**WORK TO COMPLETE:** Using the listing below, copy exactly the lines from the one containing "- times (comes" to the one containing "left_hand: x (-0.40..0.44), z", both lines included, and no others.

════

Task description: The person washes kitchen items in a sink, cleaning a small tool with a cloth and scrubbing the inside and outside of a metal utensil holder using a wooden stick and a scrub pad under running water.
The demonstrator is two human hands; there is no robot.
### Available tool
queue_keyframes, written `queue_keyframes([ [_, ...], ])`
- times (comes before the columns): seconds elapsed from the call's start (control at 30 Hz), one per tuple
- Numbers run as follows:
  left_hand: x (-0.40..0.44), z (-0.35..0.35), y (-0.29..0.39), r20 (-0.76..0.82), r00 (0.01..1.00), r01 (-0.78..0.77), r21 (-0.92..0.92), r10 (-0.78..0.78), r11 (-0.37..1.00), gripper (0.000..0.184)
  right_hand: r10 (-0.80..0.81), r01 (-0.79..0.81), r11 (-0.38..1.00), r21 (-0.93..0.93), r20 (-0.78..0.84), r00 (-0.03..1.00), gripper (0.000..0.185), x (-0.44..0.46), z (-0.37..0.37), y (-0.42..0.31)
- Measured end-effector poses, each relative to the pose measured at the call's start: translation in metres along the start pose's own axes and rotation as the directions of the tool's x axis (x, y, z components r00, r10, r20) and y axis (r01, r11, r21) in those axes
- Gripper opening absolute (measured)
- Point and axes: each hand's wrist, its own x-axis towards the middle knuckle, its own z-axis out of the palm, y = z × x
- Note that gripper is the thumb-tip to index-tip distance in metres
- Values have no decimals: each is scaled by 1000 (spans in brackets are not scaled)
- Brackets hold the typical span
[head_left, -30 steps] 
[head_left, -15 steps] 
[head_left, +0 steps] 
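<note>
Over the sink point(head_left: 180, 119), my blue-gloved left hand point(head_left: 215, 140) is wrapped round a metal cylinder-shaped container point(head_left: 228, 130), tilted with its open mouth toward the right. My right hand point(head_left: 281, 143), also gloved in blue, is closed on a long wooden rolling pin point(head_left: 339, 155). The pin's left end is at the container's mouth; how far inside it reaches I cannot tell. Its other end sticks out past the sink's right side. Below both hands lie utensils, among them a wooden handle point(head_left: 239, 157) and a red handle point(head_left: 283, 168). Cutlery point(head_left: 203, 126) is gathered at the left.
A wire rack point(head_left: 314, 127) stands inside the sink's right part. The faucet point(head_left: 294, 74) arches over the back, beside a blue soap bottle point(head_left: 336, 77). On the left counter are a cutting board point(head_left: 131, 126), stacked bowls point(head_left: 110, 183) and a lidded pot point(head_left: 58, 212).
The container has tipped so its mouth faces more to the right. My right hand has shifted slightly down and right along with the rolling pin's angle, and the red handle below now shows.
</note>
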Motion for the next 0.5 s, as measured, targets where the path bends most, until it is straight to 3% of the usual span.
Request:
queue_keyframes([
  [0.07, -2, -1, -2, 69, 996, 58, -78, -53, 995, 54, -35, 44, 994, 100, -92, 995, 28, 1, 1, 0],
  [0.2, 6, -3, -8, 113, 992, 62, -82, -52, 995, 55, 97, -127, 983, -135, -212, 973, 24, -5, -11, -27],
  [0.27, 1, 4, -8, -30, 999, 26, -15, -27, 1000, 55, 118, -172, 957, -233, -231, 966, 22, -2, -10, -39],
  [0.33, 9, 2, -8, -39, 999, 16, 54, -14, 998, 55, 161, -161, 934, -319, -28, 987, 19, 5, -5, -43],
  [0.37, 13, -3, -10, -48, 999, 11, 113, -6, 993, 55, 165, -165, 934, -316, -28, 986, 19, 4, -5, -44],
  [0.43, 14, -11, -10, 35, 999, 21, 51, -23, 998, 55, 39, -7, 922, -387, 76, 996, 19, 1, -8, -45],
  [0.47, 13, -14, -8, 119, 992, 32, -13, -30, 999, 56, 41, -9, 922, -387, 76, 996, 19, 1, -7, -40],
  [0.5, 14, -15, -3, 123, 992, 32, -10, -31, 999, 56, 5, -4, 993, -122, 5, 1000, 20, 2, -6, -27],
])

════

**WRITTEN RESPONSE:**
- times (comes before the columns): seconds elapsed from the call's start (control at 30 Hz), one per tuple
- Numbers run as follows:
  left_hand: x (-0.40..0.44), z (-0.35..0.35), y (-0.29..0.39), r20 (-0.76..0.82), r00 (0.01..1.00), r01 (-0.78..0.77), r21 (-0.92..0.92), r10 (-0.78..0.78), r11 (-0.37..1.00), gripper (0.000..0.184)

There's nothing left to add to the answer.